-- Supplied data follows --
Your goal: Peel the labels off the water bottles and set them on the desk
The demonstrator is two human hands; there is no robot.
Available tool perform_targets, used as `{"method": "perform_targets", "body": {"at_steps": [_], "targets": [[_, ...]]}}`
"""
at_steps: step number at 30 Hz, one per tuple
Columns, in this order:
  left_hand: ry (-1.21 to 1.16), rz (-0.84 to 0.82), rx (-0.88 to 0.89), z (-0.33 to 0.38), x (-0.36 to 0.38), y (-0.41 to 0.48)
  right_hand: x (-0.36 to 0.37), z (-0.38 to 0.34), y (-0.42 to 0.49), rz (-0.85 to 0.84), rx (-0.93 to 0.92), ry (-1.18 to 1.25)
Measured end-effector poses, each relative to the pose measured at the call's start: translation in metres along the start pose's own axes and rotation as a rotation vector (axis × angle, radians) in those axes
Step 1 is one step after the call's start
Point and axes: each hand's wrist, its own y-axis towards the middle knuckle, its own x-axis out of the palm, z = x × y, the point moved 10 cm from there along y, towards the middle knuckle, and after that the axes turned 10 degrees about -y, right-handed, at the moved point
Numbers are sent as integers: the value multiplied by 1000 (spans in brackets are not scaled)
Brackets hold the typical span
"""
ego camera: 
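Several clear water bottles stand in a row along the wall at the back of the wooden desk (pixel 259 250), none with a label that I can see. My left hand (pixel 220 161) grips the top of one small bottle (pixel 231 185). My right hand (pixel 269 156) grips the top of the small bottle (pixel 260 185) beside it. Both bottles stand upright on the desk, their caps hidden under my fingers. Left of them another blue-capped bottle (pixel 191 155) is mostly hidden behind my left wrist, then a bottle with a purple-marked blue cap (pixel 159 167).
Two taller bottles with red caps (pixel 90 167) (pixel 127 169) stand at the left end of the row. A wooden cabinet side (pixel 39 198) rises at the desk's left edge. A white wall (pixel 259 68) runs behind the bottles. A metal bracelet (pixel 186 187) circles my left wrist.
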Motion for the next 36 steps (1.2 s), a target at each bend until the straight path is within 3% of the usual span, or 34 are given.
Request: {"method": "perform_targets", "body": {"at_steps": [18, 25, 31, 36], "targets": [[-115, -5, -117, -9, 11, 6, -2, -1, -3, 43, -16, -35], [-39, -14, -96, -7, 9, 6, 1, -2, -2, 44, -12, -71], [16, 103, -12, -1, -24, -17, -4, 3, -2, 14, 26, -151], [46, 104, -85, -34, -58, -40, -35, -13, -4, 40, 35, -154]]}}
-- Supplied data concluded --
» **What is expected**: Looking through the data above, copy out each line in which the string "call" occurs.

» **Finished exercise**:
Measured end-effector poses, each relative to the pose measured at the call's start: translation in metres along the start pose's own axes and rotation as a rotation vector (axis × angle, radians) in those axes
Step 1 is one step after the call's start

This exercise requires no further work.